De plus, l’étude confirme que l’entrepreneuriat et le développement des très petites, petites et moyennes entreprises (TPME) constituent une importante source d’emplois à court et moyen terme pour le pays. Si seulement 5% des entrepreneurs établis et potentiels arrivaient à développer leur entreprise, cela pourrait générer, en moyenne, 100 000 emplois par an au niveau national. En ce sens, l’étude identifie cinq piliers qui devraient constituer le socle d’une stratégie de promotion de l’entrepreneuriat au Maroc, à savoir : Marchés ; Accompagnement ; Réglementation ; Éducation et Financement (MAREF).
Par rapport aux marchés, il s’agit de libérer le potentiel des entrepreneurs en leur facilitant l’accès aux marchés et en mobilisant, au niveau territorial, des investissements privés afin de développer des chaînes de valeur et créer des opportunités commerciales pour les TPME.
S’agissant de l’accompagnement, près de 60 % des entrepreneurs, notamment les femmes, sollicitent un soutien technique. Le but est de mettre à l’échelle les programmes existants pour couvrir la demande et mettre en place une offre de services d’appui adaptée, en faveur d’une population d’entrepreneurs hétérogène.
En termes de réglementation, il est nécessaire de faire évoluer le cadre réglementaire pour favoriser la création et le développement des TPME, la formalisation des unités économiques informelles et l’extension de la Sécurité sociale à tous les travailleurs indépendants.
Une stratégie en faveur de l’entrepreneuriat requiert également des réformes dans le secteur de l’éducation.

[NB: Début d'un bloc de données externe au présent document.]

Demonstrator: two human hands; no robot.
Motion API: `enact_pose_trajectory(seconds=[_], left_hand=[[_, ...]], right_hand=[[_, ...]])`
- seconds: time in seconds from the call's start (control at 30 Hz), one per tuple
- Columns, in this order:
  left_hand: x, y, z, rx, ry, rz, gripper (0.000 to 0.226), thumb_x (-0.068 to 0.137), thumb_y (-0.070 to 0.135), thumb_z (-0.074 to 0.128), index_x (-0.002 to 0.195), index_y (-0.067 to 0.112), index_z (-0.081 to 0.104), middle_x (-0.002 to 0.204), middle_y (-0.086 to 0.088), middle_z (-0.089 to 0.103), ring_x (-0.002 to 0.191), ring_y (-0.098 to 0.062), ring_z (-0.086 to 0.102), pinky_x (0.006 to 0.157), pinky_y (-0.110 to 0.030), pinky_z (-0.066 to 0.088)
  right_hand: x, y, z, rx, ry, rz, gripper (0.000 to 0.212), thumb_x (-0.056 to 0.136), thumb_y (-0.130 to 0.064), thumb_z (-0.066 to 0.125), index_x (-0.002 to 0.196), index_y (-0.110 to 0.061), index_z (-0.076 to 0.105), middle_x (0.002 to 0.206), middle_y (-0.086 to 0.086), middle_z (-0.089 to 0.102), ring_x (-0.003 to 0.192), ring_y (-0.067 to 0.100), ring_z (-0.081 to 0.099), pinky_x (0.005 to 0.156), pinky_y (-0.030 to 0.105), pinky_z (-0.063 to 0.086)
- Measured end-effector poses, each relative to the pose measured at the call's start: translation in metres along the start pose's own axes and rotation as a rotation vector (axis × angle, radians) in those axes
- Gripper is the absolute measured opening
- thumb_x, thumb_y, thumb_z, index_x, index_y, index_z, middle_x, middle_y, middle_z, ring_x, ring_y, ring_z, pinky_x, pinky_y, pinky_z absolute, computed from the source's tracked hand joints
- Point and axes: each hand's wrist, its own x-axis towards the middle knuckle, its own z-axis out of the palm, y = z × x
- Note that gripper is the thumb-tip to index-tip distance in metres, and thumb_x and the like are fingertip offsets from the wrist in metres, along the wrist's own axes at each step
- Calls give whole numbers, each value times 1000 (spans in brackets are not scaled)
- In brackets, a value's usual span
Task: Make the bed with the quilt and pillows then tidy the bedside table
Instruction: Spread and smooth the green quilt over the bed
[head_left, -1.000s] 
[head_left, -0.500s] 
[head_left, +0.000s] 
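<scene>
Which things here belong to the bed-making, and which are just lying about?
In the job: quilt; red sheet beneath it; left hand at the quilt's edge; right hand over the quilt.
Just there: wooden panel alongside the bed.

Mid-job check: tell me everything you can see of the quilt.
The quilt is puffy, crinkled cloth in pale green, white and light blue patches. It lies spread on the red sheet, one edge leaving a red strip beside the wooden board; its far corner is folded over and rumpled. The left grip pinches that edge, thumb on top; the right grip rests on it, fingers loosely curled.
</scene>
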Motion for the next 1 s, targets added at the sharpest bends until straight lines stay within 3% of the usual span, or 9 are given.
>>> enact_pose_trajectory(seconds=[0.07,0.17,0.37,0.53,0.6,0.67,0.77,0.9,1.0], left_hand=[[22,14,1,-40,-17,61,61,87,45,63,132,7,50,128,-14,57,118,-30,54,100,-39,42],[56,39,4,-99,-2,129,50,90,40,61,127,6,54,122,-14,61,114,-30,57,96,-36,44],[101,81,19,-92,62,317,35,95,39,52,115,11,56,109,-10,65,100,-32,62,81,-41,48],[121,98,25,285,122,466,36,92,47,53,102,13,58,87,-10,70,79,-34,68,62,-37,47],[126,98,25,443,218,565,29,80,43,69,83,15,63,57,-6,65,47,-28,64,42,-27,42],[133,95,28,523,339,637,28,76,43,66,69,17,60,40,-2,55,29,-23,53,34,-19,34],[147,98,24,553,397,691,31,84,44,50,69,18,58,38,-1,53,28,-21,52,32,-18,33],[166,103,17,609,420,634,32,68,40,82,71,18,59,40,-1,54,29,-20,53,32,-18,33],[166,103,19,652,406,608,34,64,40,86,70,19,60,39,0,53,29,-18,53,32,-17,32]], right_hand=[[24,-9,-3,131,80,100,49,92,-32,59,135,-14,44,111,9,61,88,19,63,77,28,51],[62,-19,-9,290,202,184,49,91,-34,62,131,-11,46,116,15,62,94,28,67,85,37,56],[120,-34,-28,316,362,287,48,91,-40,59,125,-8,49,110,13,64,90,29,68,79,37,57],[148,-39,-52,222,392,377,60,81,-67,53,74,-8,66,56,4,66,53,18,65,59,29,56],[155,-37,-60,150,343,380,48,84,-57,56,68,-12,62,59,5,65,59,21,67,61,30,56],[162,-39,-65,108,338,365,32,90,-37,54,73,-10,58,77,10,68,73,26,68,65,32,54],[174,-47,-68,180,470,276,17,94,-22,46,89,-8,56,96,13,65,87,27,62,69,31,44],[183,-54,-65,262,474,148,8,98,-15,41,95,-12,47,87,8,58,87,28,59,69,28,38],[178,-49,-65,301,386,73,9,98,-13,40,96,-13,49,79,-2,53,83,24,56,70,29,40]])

A court terme, il est nécessaire d’améliorer davantage le niveau d’éducation de la population active, y compris des primo-entrepreneurs, et de promouvoir l’entrepreneuriat dans la formation professionnelle et l’enseignement universitaire. À moyen et long terme, le développement des capacités nécessaires à l’activité entrepreneuriale requiert des interventions au niveau du préscolaire et de l’éducation de base.
Enfin, le besoin de financement est exprimé à plus de 80% alors que seuls 6,7 % des entrepreneurs ont déposé un dossier de financement auprès d’une banque. Un paradoxe qui pourrait s’expliquer par l’importance de l’informel et la part des projets non viables.
L’action publique a d’ores et déjà déployé des éléments de réponse aux problématiques soulevées par la présente enquête. Ainsi, plusieurs réformes ont été mises en places par le Maroc, notamment le renforcement du système national de garantie de financement et d’appui à l’entrepreneuriat, l’adoption d’une stratégie nationale d’inclusion financière, l’adoption de la nouvelle charte d’investissement prévoyant un dispositif d’appui aux TPME et l’intégration d’un pilier dédié à l’entrepreneuriat au niveau du cadre national de l’environnement des affaires. De plus, plusieurs initiatives et programmes d’appui à l’entrepreneuriat sont mis en place au profit de différentes catégories d’entrepreneurs (l’Initiative nationale pour le développement dumain, Intelaka, Innov Invest, Ana Mokawi, Forsa…).